Well, adding the 580 completely messed up that chart. In any case, I looked at the individual charts for the three machines with 8800 GTs. Two of the charts are below. The third is meaningless because I stupidly merged hosts during the trial run. No change that is noticeable. Sure, a 2% increase is not much. But I think a more significant influence on the daily credits, is just when a particular task finished WRT the dateline. I will try another 2%. If it still works, and if it still makes no difference, I will go back to stock. Might as well save electricity. That is real $.

http://boincstats.com/en/charts/58/host/gainPerDay/128863/chart.png

http://boincstats.com/en/charts/58/host/gainPerDay/125616/chart.png

trigggl
08-09-12, 07:24 AM
Might as well save electricity. That is real $.

That's what I'm thinking. There's the law of diminishing returns. No need to create more heat and burn more energy for minimal gain. I've down-clocked my 9800 GT and it does just fine on POEM. That card gets too hot for the level of performance you get out of it and they don't over-clock well anyway.

Mad Matt
08-09-12, 09:46 AM
None of my cards of this generation had voltage controls. If you have, that would be worth considering and go for some hefty undervolting. If these cards should use more than 50% of the TDP, I'd reserve OC for the big guns.

Fire$torm
08-09-12, 12:54 PM
That's what I'm thinking. There's the law of diminishing returns. No need to create more heat and burn more energy for minimal gain. I've down-clocked my 9800 GT and it does just fine on POEM. That card gets too hot for the level of performance you get out of it and they don't over-clock well anyway.

Is that was a stock cooler? My 88s with the Zalman VF1000 @705 OC always ran cooler then my stock 4850s did near stock clocks.

trigggl
08-09-12, 03:04 PM
Is that was a stock cooler? My 88s with the Zalman VF1000 @705 OC always ran cooler then my stock 4850s did near stock clocks.

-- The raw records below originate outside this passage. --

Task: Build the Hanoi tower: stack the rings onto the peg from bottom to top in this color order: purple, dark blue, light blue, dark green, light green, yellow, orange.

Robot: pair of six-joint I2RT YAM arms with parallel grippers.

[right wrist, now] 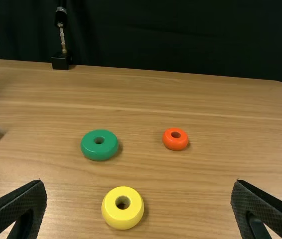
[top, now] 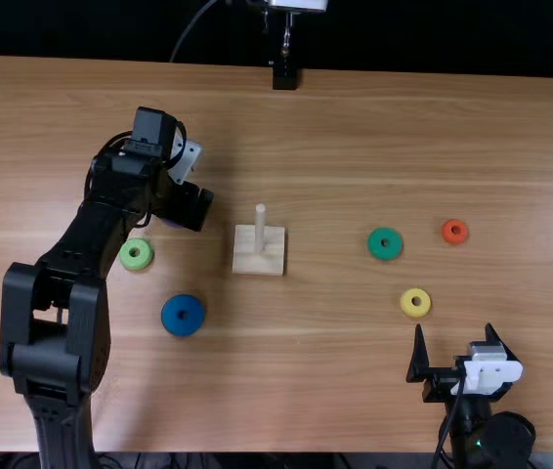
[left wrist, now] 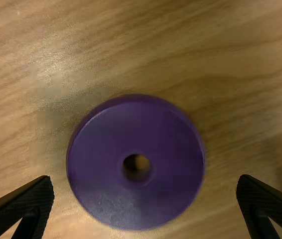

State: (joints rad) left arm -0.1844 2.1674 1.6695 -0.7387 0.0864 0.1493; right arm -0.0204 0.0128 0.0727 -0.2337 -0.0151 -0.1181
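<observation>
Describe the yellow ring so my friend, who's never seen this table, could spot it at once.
On the wooden table, find the upright peg. To its right in the top view lie three rings; the yellow ring is nearest the right gripper. Its colour sets it apart from the dark green ring and orange ring.

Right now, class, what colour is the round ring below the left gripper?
Purple; the round ring shows best in the left wrist view.

In the top view, the left tool mostly hides the purple ring.
</observation>
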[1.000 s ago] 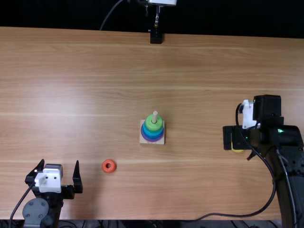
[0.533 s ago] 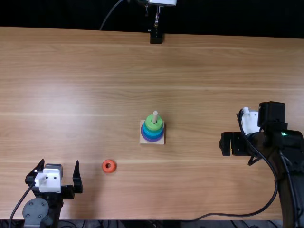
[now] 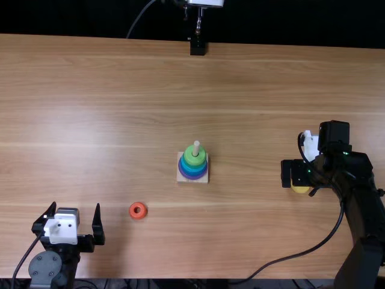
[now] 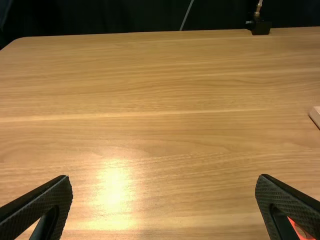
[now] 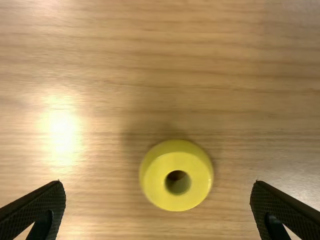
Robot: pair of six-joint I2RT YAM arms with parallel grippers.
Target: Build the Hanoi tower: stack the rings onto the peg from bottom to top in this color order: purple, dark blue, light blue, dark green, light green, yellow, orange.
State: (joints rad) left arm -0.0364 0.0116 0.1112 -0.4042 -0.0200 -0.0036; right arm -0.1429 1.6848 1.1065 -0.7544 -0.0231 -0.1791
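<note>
In the top view, coloured plastic-looking rings (image 3: pixel 193 169) sit on the pale wooden peg (image 3: pixel 196 148), green uppermost, so we judge yellow next; the small orange ring (image 3: pixel 132 211) lies on the brown wooden surface (image 3: pixel 108 108). In the left wrist view, our left claw (image 4: pixel 164 176) is wide open, empty. In the right wrist view, our right claw (image 5: pixel 158 183) spreads wide, empty, apparently to straddle the thick yellow ring (image 5: pixel 157 182) on the surface.

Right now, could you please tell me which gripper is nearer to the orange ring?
Left. The left gripper is left of the orange ring; the right gripper is far right, above the yellow ring.
</note>
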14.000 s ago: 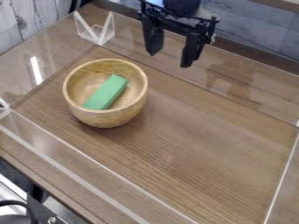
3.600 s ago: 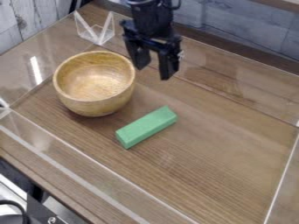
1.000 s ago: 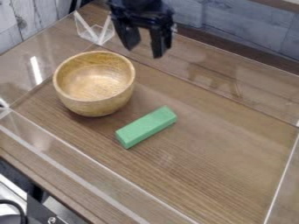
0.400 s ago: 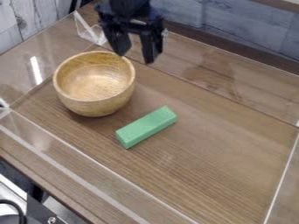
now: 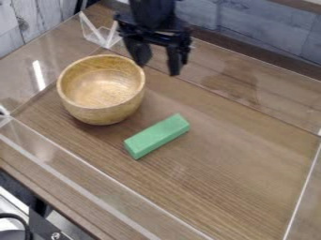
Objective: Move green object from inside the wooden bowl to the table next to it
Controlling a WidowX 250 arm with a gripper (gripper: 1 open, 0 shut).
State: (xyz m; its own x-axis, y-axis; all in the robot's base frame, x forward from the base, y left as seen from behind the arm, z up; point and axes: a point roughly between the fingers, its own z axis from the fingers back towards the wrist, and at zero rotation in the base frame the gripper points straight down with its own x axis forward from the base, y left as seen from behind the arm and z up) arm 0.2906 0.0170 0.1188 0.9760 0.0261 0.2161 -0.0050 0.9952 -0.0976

Affirmative, that ridiculous "cooler" is still on it.

John P. Myers
08-10-12, 01:02 AM
Definitely increasing GPU clock has little effect on total output, the shaders matter.


Very true. I used to drop the core below stock speed to save on heat, leave memory at stock and only OC the shader. Core does 100% nothing on the older Nvidia cards.

Mad Matt
08-10-12, 05:44 AM
Very true. I used to drop the core below stock speed to save on heat, leave memory at stock and only OC the shader. Core does 100% nothing on the older Nvidia cards.

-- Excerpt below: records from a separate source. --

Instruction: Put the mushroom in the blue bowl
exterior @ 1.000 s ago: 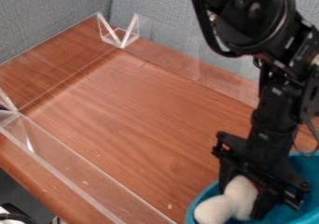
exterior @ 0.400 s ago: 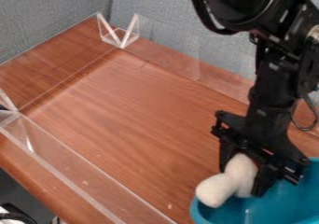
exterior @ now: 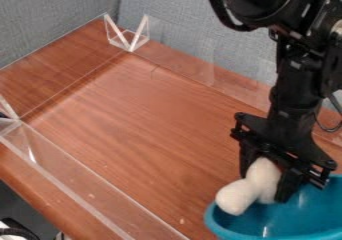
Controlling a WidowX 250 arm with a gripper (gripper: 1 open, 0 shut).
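Note:
The mushroom (exterior: 242, 194) shows as a cream-white lump, and I cannot make out its cap. My gripper (exterior: 278, 177) hangs straight down from the black arm and is shut on the mushroom's upper part. The mushroom sits just above the near-left rim of the blue bowl (exterior: 301, 225). This bowl is at the bottom right corner, partly cut off by the frame edge. Whether the mushroom touches the rim I cannot tell.
The wooden tabletop (exterior: 134, 114) is fenced by low clear acrylic walls, one along the front left (exterior: 60, 179) and one along the back (exterior: 181, 62). A grey panel stands behind the table.
The gripper has risen a little with the mushroom in it, bringing the mushroom from low at the bowl up to just above the rim.

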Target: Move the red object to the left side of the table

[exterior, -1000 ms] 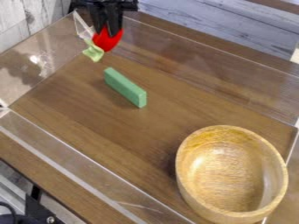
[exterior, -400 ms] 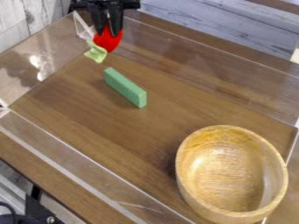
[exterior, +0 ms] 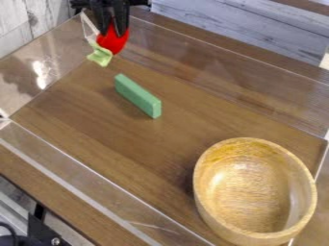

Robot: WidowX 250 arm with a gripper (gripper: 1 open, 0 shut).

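Camera view: gripper (exterior: 111, 31) clamped on the red object (exterior: 112, 40) at far left of the table (exterior: 218, 106), leafy green end hanging out lower left. Held just above the surface, probably so it can be set down there. Green block (exterior: 138, 95) lies nearby, wooden bowl (exterior: 255, 198) near right, both clear.

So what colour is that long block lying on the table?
Green: the block shows plainly in the camera view, lying on the brown wood-grain table.
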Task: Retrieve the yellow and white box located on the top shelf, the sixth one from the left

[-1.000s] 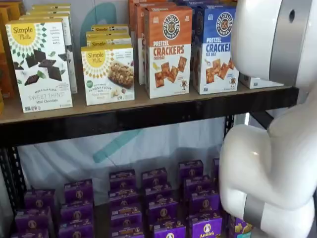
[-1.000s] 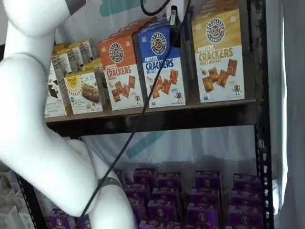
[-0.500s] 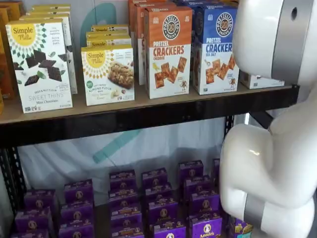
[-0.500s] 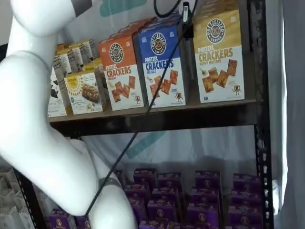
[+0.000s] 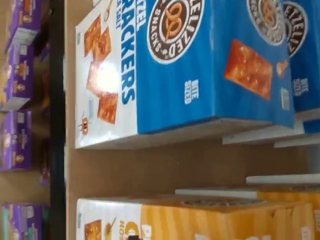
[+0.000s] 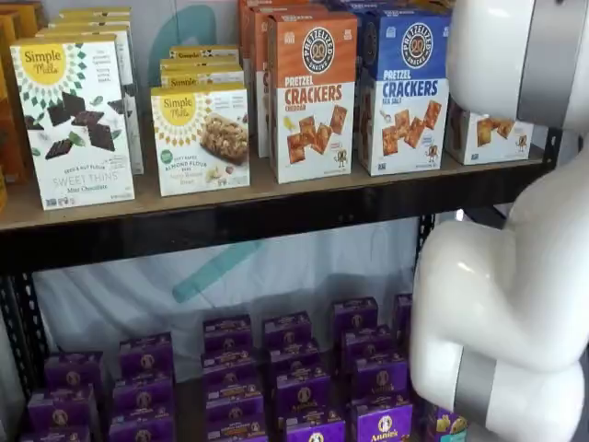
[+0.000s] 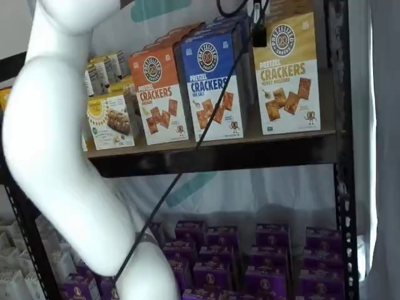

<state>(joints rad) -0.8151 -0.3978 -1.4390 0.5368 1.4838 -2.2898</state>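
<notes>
The yellow and white box (image 7: 287, 81) stands upright at the right end of the top shelf (image 7: 237, 156), next to the black upright. In a shelf view only its white lower part (image 6: 488, 136) shows behind my arm. The wrist view shows its yellow top and white part (image 5: 210, 222) across a strip of tan board from the blue-topped carton (image 5: 200, 65). My gripper (image 7: 257, 28) shows only as a dark finger with a cable at the view's top edge, between the blue carton and the yellow box, at their upper parts. No gap or grip can be made out.
An orange-topped carton (image 6: 313, 97) and the blue-topped carton (image 6: 401, 92) stand left of the yellow box. Simple Mills boxes (image 6: 74, 120) fill the shelf's left. Purple boxes (image 6: 294, 378) crowd the lower shelf. My white arm (image 6: 506, 304) blocks the right side.
My arm has swung to the right in both shelf views. The dark finger and cable moved right, closer to the yellow box. The box's lower part has come into sight behind the arm.
</notes>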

There's a nice app for instant feedback on changes, unfortunately it does not work with cards after GTX 295. http://cuda-z.sourceforge.net/

DrPop
08-10-12, 10:51 AM
So the only reason we increase the core clock now is because it's hard linked to the shaders? On the old cards they were not linked, right? I actually have an old 8800 GT from one of our buddies in the old Dell rig, and I should try this on it! ;)
What's a good "safe" max temp for these older GPUs to handle?

Sent from my MB860 using Tapatalk 2

Mad Matt
08-10-12, 12:30 PM
So the only reason we increase the core clock now is because it's hard linked to the shaders? On the old cards they were not linked, right? I actually have an old 8800 GT from one of our buddies in the old Dell rig, and I should try this on it! ;)
What's a good "safe" max temp for these older GPUs to handle?

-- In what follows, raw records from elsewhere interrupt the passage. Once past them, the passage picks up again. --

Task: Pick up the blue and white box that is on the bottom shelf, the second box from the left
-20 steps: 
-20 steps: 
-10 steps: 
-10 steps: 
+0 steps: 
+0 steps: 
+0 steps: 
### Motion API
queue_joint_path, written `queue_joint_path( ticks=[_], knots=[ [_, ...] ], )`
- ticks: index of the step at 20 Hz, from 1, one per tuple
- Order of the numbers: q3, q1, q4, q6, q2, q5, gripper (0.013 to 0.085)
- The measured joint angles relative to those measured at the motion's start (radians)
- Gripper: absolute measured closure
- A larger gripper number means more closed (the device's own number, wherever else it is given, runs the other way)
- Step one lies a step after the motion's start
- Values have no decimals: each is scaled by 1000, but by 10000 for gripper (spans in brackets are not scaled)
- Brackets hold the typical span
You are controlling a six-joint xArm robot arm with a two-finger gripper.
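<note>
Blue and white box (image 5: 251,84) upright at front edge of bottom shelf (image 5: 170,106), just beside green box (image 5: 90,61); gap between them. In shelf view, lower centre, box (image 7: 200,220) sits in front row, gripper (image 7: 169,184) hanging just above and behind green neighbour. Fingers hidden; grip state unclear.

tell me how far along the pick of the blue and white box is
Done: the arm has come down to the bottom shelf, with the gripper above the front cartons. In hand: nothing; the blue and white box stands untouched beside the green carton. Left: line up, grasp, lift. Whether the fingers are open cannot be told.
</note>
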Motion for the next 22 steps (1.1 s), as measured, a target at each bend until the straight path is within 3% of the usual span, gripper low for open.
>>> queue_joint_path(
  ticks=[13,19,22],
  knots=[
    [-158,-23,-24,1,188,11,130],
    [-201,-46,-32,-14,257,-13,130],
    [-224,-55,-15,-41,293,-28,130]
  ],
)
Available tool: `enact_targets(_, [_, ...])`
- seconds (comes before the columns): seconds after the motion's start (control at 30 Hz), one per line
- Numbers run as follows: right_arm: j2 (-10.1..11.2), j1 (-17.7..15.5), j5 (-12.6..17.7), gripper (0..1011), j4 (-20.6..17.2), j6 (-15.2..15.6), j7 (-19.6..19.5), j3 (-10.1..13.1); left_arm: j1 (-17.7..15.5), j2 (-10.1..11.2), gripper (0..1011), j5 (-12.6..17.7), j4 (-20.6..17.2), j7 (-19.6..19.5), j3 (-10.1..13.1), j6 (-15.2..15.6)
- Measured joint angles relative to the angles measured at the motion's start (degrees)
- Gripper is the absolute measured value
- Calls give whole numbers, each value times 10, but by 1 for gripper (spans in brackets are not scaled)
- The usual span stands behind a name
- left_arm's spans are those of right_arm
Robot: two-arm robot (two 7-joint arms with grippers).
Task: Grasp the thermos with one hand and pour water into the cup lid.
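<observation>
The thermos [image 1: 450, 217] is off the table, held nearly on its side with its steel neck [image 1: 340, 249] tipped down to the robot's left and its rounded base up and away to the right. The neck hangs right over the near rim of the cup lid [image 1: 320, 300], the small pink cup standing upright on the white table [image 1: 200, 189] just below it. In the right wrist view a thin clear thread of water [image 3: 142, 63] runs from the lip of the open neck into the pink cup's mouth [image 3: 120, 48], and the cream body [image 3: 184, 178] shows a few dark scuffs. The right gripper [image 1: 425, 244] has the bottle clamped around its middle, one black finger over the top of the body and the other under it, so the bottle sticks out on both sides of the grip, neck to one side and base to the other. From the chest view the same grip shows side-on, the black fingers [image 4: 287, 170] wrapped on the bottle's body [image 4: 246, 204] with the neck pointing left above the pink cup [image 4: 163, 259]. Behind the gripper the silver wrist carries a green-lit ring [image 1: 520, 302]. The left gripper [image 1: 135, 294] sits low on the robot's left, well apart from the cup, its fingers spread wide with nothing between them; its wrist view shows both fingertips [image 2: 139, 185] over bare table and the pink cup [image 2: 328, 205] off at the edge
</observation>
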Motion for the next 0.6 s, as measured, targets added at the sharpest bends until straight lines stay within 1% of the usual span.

Exactly. This was my first big blow when holding the 570 in my hands and I realized shader and GPU now are linked, just as on ATI... x-( For crunchers it just was perfect before. 'Just' been missing a project with return. :rolleyes:

I really forgot the temps I had, sorry. But they should not get really hot with POEM. If they do nevertheless, I would not OC them as this would indicate they are using more juice compared to big new cards.